Thus, move all device Life-cycle code from Cyborg to Ironic

To recap, there is more to device lifecycle than firmware update. I'd suggest the other aspects can remain in Cyborg.

Didn't you say that firmware programming (as defined here) is not something that Cyborg currently does? Thus, nothing Cyborg currently does should be moved to Ironic, AFAICT. If that is true, then I agree. I guess my summary is: firmware updates for accelerators can and should be handled the same as for other devices on the system, in whatever way the operator currently does that. Programming an application-level bitstream should not be confused with the former activity, and is fully within the domain of Cyborg's responsibilities. --Dan

Jeremy Stanley

8:53 a.m.

On 2020-01-13 07:16:30 -0800 (-0800), Dan Smith wrote: [...]

...

What does this matter though? If you're talking about firmware for an FPGA card, that's what you need to know in order to apply the correct firmware to it, independent of whatever application-level bitstream is going to go in there right? [...] Either way, I'm not sure how the firmware for accelerator cards is any different from the firmware for other devices on the system. Maybe the confusion is just that Cyborg does "programming" which seems similar to "updating firmware"? [...]
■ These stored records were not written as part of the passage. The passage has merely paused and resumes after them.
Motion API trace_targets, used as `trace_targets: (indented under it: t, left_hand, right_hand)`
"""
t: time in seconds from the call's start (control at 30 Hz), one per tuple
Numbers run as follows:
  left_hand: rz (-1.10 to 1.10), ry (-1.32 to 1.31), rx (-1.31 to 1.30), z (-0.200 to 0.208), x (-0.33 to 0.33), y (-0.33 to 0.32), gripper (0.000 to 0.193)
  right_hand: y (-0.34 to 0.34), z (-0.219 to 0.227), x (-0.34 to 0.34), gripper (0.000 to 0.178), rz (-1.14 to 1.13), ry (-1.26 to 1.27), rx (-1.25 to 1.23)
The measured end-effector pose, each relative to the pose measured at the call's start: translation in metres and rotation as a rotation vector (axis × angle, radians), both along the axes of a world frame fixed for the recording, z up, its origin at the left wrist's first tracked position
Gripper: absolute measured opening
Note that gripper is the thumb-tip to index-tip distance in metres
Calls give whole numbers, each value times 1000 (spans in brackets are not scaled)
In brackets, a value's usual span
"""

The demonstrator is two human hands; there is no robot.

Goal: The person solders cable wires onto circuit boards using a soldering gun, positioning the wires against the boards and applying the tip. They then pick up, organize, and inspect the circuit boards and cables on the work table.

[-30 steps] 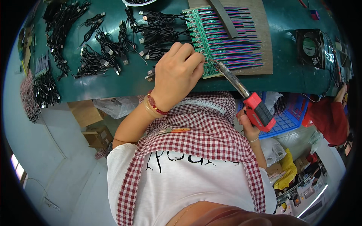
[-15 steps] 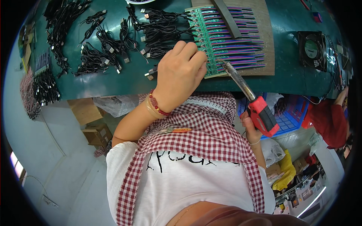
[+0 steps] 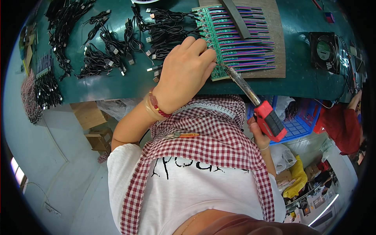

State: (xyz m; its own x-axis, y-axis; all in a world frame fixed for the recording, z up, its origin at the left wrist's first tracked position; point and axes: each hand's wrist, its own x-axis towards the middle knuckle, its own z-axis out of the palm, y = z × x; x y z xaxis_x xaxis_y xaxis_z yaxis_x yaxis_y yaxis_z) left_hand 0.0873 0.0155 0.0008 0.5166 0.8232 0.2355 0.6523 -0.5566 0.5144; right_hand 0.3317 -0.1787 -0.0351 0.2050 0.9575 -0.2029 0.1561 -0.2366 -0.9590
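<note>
A green circuit-board panel lies on a brown board, with rows of coloured ribbon wires running off its right side. Over its lower left edge, my left hand is bent with fingers pinched together; a black USB cable sticks out from under it. The pinched fingertips are hidden behind the hand. My right hand grips a red-and-black soldering iron below the table edge. Its metal tip reaches the panel close to my left fingers.
Bundled black USB cables cover the left of the green table. A flat grey bar lies across the ribbon wires. At right stands a black fan. Below the table edge is a blue crate; another person's red clothing shows beyond it.
The soldering iron's tip has shifted slightly left along the panel, its handle moving with it. My left hand has moved a little, and the cable plug beside it has shifted upward.
</note>
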Motion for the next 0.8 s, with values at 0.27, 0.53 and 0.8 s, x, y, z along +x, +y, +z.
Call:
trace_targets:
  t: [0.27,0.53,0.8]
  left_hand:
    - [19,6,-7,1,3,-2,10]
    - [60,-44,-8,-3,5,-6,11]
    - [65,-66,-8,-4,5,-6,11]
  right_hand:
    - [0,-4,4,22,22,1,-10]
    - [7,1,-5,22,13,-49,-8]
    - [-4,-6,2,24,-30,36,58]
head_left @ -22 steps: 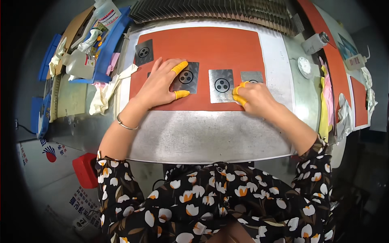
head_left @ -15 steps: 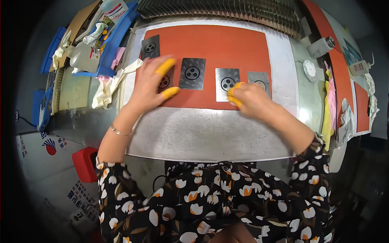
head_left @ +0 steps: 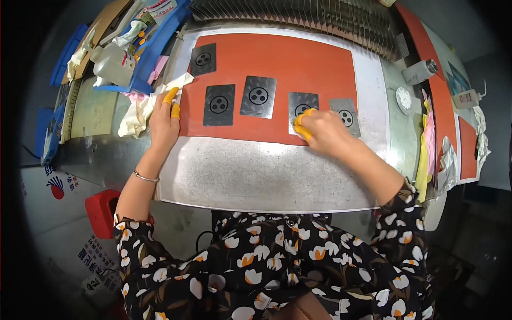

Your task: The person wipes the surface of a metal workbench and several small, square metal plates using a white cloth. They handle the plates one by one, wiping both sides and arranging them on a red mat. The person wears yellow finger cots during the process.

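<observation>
My left hand (head_left: 164,121), with yellow finger cots on thumb and forefinger, is closed on a crumpled white cloth (head_left: 137,116) left of the orange mat (head_left: 277,53). My right hand (head_left: 329,132), also in yellow finger cots, presses its bunched fingertips against the lower part of a silver metal card (head_left: 304,100); whatever they pinch is hidden. Beside that hand lies another silver card (head_left: 348,114). Three darker cards lie to the left: a middle one (head_left: 258,97), a lower left one (head_left: 218,105) and an upper left one (head_left: 203,58). Each shows a round three-dot mark.
A long finned rack (head_left: 293,16) spans the back. At left a blue tray (head_left: 154,53) holds bottles, with a white squeeze bottle (head_left: 113,64) at its side. At right are a metal-capped bottle (head_left: 421,71), a small white dish (head_left: 404,99) and yellow and pink cloths (head_left: 425,146).
My left hand has moved left off the lower left card onto the white cloth, uncovering that card. My right fingertips have shifted slightly left across the silver card.
</observation>
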`<action>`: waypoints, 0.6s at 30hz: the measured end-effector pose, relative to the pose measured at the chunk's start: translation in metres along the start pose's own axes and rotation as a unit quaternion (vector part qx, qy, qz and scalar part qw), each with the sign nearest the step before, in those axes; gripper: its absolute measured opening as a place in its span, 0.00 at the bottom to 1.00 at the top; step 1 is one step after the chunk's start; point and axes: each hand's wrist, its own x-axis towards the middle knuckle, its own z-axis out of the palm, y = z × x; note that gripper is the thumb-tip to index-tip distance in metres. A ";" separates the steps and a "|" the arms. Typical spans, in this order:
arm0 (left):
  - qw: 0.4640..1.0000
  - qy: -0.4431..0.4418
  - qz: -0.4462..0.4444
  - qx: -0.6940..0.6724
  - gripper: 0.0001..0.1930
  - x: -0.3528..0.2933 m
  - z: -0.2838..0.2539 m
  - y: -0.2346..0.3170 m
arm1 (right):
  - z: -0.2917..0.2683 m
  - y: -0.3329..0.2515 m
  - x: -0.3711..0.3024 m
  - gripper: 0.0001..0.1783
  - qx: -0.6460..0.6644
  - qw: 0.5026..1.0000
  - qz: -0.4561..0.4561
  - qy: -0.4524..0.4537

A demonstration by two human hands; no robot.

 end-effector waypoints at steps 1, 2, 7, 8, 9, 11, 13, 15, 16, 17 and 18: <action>1.000 0.004 0.013 0.009 0.17 0.001 -0.002 -0.002 | 0.000 0.001 0.001 0.06 -0.002 1.000 -0.002 -0.005; 0.999 0.002 0.012 0.032 0.15 0.000 -0.004 0.000 | 0.001 0.000 0.004 0.06 -0.003 1.000 -0.003 0.005; 1.000 -0.006 -0.011 0.017 0.16 0.006 -0.004 0.009 | 0.002 -0.006 0.013 0.06 -0.027 1.000 -0.005 -0.007; 1.000 0.001 0.000 0.014 0.16 0.004 -0.002 0.010 | -0.001 -0.004 0.009 0.06 -0.024 1.000 -0.006 -0.014; 1.000 0.006 0.011 0.012 0.16 0.003 -0.003 0.008 | -0.002 -0.002 0.006 0.06 -0.018 1.000 -0.006 -0.022; 1.000 -0.012 -0.012 0.023 0.16 0.002 -0.007 0.008 | -0.001 0.000 -0.001 0.05 -0.001 1.000 -0.001 0.002; 1.000 -0.011 -0.022 0.017 0.16 0.005 -0.007 0.016 | 0.005 -0.005 0.002 0.05 0.005 1.000 -0.001 0.025; 1.000 -0.016 -0.020 0.017 0.16 0.002 -0.001 -0.002 | 0.004 -0.018 0.016 0.03 0.002 1.000 0.000 0.019; 1.000 -0.018 -0.010 0.013 0.16 0.003 -0.001 -0.003 | 0.002 -0.017 0.013 0.04 0.012 1.000 0.005 0.001; 1.000 -0.019 0.000 0.009 0.17 0.004 -0.001 -0.002 | -0.001 -0.014 0.008 0.05 0.022 1.000 0.010 -0.016; 0.999 -0.033 -0.012 -0.009 0.17 0.002 -0.004 -0.003 | -0.008 -0.012 0.000 0.06 0.060 0.998 -0.003 0.012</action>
FPGA configuration is a compiled binary blob written into non-volatile memory through a hardware interface. These similarities to firmware also result in many people actually calling it "firmware" even though, you're right, technically it's a mapping of gate interconnections and not really firmware in the conventional sense. In retrospect maybe I shouldn't have brought it up. I wouldn't be surprised, though, if there *are* NFV-related cases where the users of the virtual machines into which some network hardware is mapped need access to alter parts of, say, an interface controller's firmware. The Linux kernel has for years incorporated features to write or rewrite firmware and other microcode for certain devices at boot time for similar reasons, after all. -- Jeremy Stanley

Dan Smith

9:58 a.m.

...

FPGA configuration is a compiled binary blob written into non-volatile memory through a hardware interface. These similarities to firmware also result in many people actually calling it "firmware" even though, you're right, technically it's a mapping of gate interconnections and not really firmware in the conventional sense. In retrospect maybe I shouldn't have brought it up.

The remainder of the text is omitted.